Die Hausstaubmilben - winzige Spinnentiere - befinden sich vor allem in Betten, Teppichböden und Gardinen. Sie ernähren sich vorwiegend von eiweißhaltigen Hautschuppen. Bei einer Betthöhlentemperatur von etwa 35°C, einer (oft zu) hohen Raumtemperatur und einer hohen Luftfeuchtigkeit finden die Hausstaubmilben ideale Lebensbedingungen, die zu ihrer Vermehrung beitragen. Da der Mensch etwa ein Drittel seines Lebens im Bett verbringt und das Bett der bevorzugte Siedlungsort der Hausstaubmilben ist, sollte der Hausstaubmilben-Allergiker sein Bett gründlich vor Allergie-Auslösern abschirmen. Dafür bieten sich am besten Encasings (=Rundum-Bezug für Matrzatze, Bettdecke und Kopfkissen) an.


Wie wirken Encasings?

Encasings sind Matratzen-, Bettdecken- und Kissenbezüge, die speziell für Hausstaubmilben-Allergiker entwickelt wurden. Ihre zweifache Wirkung:

• Die Allergene können nicht nach außen und damit in den Atembereich des Schläfers
gelangen.

• Die Hautschuppen, das Hauptnahrungsmittel der Hausstaubmilbe, können nicht nach innen
dringen.

Wichtig ist dabei, dass das gesamte Bett (Matratze, Zudecke, und Kopfkissen) mit einem Encasing ausgerüstet ist.
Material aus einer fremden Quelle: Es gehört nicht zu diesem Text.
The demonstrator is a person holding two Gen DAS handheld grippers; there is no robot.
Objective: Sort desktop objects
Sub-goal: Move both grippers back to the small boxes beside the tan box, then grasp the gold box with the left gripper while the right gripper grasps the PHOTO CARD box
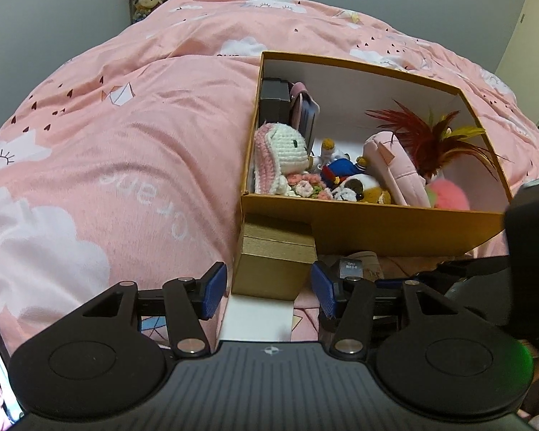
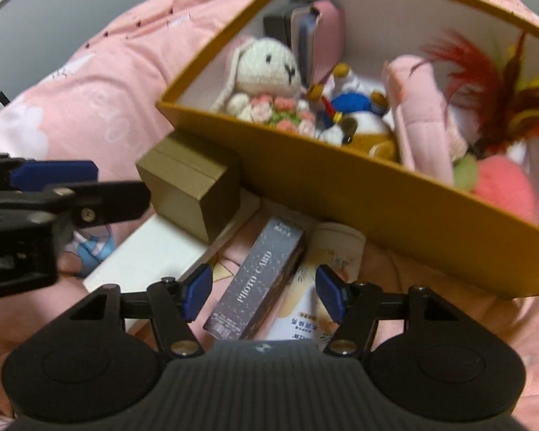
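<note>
Clearly both stand open — left gripper (image 1: 269,289) straddles the gold box (image 1: 275,256), right gripper (image 2: 264,292) the photo-card box (image 2: 257,280) — neither gripping.

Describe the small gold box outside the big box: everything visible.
The small gold box is a matte, cardboard-looking cuboid with a lid seam running around it near the top. It is closed and sits upright on a flat white box, tight against the big box's outer front wall near its left corner. The left gripper has open jaws either side of it, pads not touching.
</note>
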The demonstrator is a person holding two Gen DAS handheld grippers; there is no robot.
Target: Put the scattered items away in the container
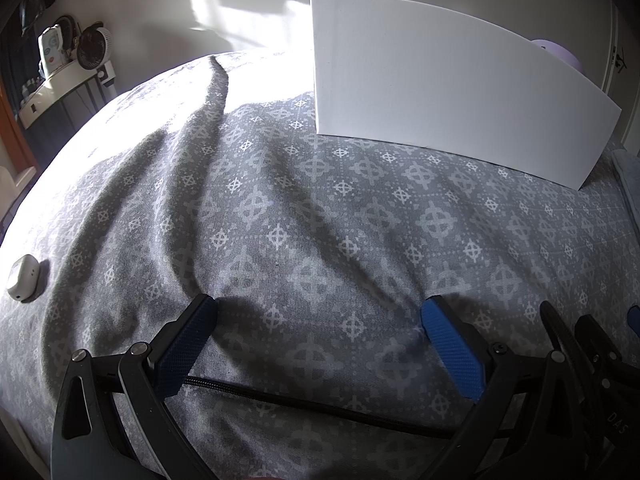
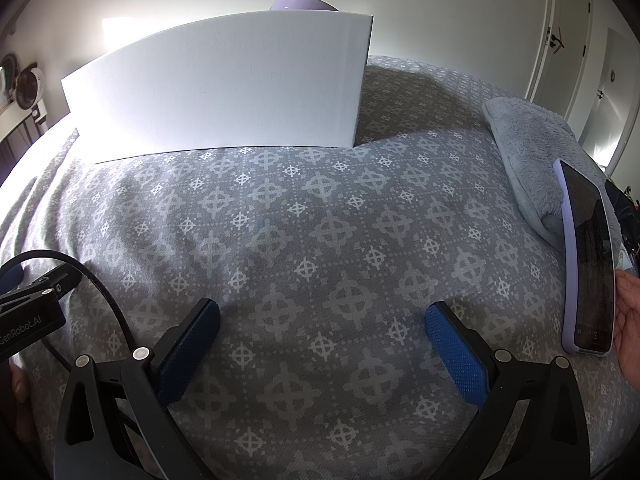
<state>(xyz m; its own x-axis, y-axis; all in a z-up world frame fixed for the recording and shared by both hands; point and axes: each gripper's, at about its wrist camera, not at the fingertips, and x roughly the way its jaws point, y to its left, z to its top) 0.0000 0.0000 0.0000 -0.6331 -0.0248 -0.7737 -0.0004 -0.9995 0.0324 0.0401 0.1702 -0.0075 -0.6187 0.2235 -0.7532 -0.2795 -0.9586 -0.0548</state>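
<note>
Both tongs, left (image 1: 318,314) and right (image 2: 322,316), hang wide open over the bed (image 2: 304,240), gripping nothing. The white box (image 2: 224,88) stands at the far side. A small white case (image 1: 22,278), maybe for earbuds, lies far left; a phone (image 2: 588,264) leans against a hand (image 2: 630,316) at the right, beside a grey towel (image 2: 528,148).

Both tools match — the left gripper (image 1: 318,312) and the right gripper (image 2: 322,314) have black angular arms, silver round screws at the pivots and blue cross-hatched pads (image 2: 456,354). A braided black cable (image 1: 320,400) runs beneath the left one's fingers.
</note>
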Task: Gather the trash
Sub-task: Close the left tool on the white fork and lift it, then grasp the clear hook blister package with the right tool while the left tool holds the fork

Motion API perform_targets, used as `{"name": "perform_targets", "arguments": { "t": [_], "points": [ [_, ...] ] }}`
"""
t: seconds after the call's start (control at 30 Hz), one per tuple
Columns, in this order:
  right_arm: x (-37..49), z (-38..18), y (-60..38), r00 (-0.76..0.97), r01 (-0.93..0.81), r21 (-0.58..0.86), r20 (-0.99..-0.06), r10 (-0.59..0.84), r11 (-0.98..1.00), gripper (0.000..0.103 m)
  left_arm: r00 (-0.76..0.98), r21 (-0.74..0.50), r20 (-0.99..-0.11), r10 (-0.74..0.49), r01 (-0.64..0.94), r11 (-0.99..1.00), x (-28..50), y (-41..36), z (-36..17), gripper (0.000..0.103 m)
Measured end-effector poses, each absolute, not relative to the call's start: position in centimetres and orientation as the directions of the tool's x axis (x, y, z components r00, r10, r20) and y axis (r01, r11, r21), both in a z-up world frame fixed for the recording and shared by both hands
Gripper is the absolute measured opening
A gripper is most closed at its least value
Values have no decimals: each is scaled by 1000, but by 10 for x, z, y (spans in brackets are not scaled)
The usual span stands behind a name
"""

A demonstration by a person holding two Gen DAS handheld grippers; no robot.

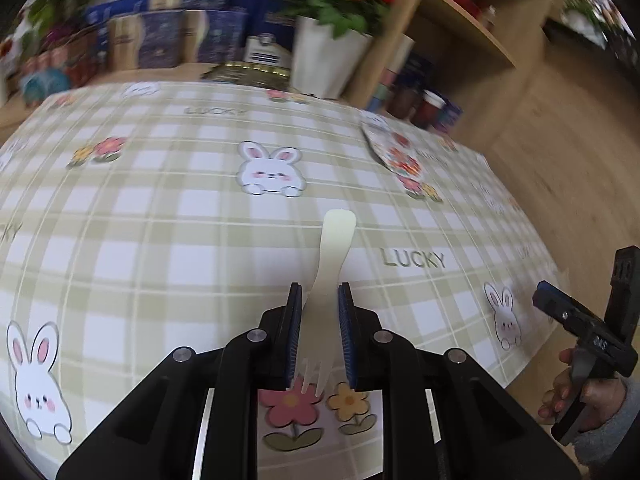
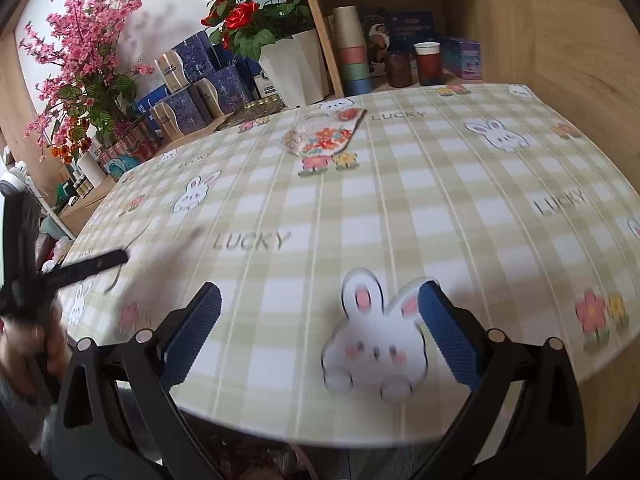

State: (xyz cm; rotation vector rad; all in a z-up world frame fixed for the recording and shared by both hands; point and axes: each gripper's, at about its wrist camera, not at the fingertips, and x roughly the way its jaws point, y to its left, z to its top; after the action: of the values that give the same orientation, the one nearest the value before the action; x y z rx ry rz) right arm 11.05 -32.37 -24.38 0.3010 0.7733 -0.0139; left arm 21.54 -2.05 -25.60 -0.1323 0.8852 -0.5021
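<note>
My left gripper (image 1: 320, 292) is shut on a white plastic fork (image 1: 334, 248), lifted a little above the checked rabbit tablecloth (image 1: 160, 220). The fork's handle points away from me and its tines stick back between the blue pads. A crumpled clear wrapper with a flower print (image 1: 394, 152) lies far right on the cloth, also visible in the right wrist view as the wrapper (image 2: 324, 136). My right gripper (image 2: 320, 296) stands open over the near table edge with nothing between its fingers. A hand holds the right gripper (image 1: 580, 320) off the table's right side. The left gripper (image 2: 92, 264) shows blurred at the left.
A white pot of red roses (image 2: 296, 68) and blue boxes (image 2: 192, 80) stand behind the table. A wooden shelf holds stacked cups (image 2: 352, 56) and jars. Pink blossoms (image 2: 80, 60) fill the back left. The tablecloth (image 2: 440, 200) curves down at its near edge.
</note>
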Motion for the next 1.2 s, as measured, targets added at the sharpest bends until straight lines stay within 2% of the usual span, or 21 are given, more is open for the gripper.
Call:
{"name": "perform_targets", "arguments": {
  "t": [0.1, 0.3, 0.43, 0.47, 0.5, 0.57, 0.73, 0.97, 1.07, 1.2],
  "points": [
    [144, -230, -322, 720, 114, 237, -689, 84, 965, 97, 556, -307, -693, -459, 349, 885, 216, -6, -253, 18],
    [232, -209, -321, 785, 40, 218, -611, 104, 975, 97, 600, -321, -661, -451, 317, 892, 226, 12, -244, 18],
    [307, -216, -325, 752, 79, 195, -656, 70, 978, 97, 634, -351, -624, -457, 295, 889, 226, 20, -238, 18],
    [322, -220, -323, 741, 83, 168, -669, 52, 982, 94, 641, -353, -617, -457, 294, 888, 225, 23, -238, 18],
    [332, -223, -320, 734, 74, 143, -678, 43, 987, 83, 646, -353, -612, -456, 293, 889, 225, 23, -238, 18],
    [364, -240, -320, 670, 78, 110, -742, 29, 991, 74, 653, -354, -601, -460, 298, 886, 225, 25, -240, 18],
    [395, -263, -330, 645, 215, 109, -762, -57, 971, 73, 650, -367, -605, -461, 286, 885, 227, 30, -253, 18],
    [423, -287, -335, 583, 333, 136, -808, -90, 933, 73, 638, -369, -619, -459, 279, 886, 230, 32, -264, 18],
    [424, -290, -329, 545, 326, 71, -829, -126, 943, 60, 629, -371, -628, -459, 276, 887, 230, 32, -267, 18],
    [409, -286, -327, 556, 308, 73, -823, -117, 949, 58, 625, -376, -630, -461, 274, 885, 227, 33, -268, 18]
  ]
}}
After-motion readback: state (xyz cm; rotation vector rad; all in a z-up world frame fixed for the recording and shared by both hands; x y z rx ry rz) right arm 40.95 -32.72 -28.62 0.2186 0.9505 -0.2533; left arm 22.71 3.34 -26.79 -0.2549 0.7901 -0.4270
Die Abschirmung der Allergene führt zu einer merkbaren Linderung der genannten Beschwerden. Dies bedeutet einen ruhigeren Schlaf und damit bessere Leistungsfähigkeit am Tage. Ebenso sollte das Bett des Partners mit Encasings bezogen werden, um die optimale Schutzwirkung zu erreichen.

Die Ausscheidungen der Hausstaubmilben - als winzige Spinnentiere Bestandteil unseres Ökosystems - sind die Auslöser der Hausstaubmilben-Allergie.




Hausstaubmilben-Allergiker können selbst viel tun:

• Den Schlafraum eher kühl und trocken halten. Ideal: ca. 14-18° C Raumtemperatur bei
ca. 45-55 % relativer Luftfeuchtigkeit.
• Den Schlafraum kurz und kräftig durchlüften („Stoßlüftung“).
• Glatte Fußböden häufig feucht wischen, kurzflorige Teppichböden öfter ohne
Staubentwicklung saugen.
Nicht ins Schlafzimmer gehören: Pflanzen, Trockenblumen, hochflorige Teppichböden,
Stoffgardinen und Textiltapeten, leider auch Haustiere.
Kuscheltiere häufig waschen oder zwischendurch im Gefrierfach aufbewahren (die Milben
sterben dann ab.)
Ent- und Bekleiden nicht im Schlafzimmer, sondern im Bad.
• Hausstaubmilben und ihre Allergene vom Bett fernhalten durch Encasings.